Information given

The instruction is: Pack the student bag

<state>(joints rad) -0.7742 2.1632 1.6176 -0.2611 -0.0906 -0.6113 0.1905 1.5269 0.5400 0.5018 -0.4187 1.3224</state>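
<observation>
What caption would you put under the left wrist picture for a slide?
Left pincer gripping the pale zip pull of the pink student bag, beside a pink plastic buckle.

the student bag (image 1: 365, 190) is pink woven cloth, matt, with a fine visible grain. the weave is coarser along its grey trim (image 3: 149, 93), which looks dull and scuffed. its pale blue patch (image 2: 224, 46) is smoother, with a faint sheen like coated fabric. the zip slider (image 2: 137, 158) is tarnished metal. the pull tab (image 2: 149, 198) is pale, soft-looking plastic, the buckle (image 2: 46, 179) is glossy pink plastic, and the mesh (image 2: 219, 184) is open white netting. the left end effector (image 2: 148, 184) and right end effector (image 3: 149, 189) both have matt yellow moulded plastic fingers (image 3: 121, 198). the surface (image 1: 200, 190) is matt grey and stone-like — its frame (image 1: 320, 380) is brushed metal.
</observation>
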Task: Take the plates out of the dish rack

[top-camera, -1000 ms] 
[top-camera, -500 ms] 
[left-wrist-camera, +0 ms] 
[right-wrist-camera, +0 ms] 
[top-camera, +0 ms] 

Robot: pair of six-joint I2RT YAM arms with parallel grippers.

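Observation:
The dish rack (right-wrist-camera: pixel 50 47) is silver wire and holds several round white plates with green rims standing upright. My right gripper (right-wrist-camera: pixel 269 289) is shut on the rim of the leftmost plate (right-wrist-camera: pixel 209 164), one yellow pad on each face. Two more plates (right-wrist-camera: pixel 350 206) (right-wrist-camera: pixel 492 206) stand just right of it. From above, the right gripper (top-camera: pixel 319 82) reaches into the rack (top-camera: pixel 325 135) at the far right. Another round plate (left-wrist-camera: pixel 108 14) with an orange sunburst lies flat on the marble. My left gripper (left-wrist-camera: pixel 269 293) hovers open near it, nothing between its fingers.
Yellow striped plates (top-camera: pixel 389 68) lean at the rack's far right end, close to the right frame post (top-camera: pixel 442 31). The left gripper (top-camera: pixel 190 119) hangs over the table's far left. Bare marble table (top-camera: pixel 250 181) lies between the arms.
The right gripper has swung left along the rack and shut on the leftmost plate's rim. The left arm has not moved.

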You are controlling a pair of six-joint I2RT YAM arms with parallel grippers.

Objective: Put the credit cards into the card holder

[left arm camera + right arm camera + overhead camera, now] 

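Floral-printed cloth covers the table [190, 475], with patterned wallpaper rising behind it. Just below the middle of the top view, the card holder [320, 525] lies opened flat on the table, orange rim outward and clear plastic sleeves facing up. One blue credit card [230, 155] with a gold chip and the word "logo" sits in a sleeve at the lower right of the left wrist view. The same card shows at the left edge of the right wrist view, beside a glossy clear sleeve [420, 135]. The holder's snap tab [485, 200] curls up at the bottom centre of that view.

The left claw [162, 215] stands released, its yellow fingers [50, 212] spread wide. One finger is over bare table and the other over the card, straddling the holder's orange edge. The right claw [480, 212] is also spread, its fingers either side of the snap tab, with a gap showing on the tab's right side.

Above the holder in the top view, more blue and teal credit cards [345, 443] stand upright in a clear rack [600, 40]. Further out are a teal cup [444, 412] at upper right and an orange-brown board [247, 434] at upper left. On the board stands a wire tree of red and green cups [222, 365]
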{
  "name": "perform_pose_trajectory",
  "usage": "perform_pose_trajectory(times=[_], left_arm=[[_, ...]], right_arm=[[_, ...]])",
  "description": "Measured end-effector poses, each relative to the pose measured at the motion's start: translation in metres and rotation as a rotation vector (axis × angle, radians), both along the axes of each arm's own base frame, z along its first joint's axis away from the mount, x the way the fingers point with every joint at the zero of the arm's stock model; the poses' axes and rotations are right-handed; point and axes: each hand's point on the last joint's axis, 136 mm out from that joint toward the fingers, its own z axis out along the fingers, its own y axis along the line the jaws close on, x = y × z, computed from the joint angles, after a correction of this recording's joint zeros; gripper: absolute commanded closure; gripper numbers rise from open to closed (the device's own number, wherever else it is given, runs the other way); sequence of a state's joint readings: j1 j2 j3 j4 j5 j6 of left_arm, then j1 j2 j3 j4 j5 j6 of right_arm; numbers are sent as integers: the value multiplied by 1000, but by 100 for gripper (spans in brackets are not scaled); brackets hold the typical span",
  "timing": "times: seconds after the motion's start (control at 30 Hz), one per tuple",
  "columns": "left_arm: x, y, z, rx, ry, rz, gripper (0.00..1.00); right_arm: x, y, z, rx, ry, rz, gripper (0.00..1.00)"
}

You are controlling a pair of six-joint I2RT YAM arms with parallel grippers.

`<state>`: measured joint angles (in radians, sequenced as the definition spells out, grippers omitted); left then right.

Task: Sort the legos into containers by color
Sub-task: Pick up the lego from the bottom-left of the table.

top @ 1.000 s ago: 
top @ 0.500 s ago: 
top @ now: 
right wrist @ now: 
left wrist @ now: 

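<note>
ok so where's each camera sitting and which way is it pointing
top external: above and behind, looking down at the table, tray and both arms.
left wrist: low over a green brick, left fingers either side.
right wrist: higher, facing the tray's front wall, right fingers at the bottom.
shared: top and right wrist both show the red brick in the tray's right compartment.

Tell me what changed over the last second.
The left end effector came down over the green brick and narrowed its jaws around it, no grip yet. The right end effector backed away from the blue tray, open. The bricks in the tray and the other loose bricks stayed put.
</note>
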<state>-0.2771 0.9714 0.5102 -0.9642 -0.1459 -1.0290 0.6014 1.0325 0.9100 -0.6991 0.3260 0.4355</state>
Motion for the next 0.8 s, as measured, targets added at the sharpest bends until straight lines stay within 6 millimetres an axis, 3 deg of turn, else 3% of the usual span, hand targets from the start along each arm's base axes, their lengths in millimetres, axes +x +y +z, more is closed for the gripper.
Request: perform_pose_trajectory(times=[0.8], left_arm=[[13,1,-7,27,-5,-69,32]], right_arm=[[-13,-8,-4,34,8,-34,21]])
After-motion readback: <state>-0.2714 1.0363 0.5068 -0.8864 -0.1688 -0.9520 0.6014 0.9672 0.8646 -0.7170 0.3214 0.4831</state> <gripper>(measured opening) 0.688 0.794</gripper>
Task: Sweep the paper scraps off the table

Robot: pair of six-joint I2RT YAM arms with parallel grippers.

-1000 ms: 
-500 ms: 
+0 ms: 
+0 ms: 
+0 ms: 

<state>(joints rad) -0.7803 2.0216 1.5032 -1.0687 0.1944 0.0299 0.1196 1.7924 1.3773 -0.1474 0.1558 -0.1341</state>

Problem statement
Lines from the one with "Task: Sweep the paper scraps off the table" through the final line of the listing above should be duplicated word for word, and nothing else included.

Result for this exercise
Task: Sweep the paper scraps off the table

Robot: pair of six-joint I2RT YAM arms with parallel grippers.

-1000 ms: 
-500 ms: 
+0 ms: 
+0 ms: 
+0 ms: 

<state>(joints rad) -0.7803 2.0216 1.5032 -1.0687 0.1944 0.0299 0.1196 1.7924 1.3773 -0.1474 0.1558 -0.1341</state>

The exercise is done, and no more output is needed.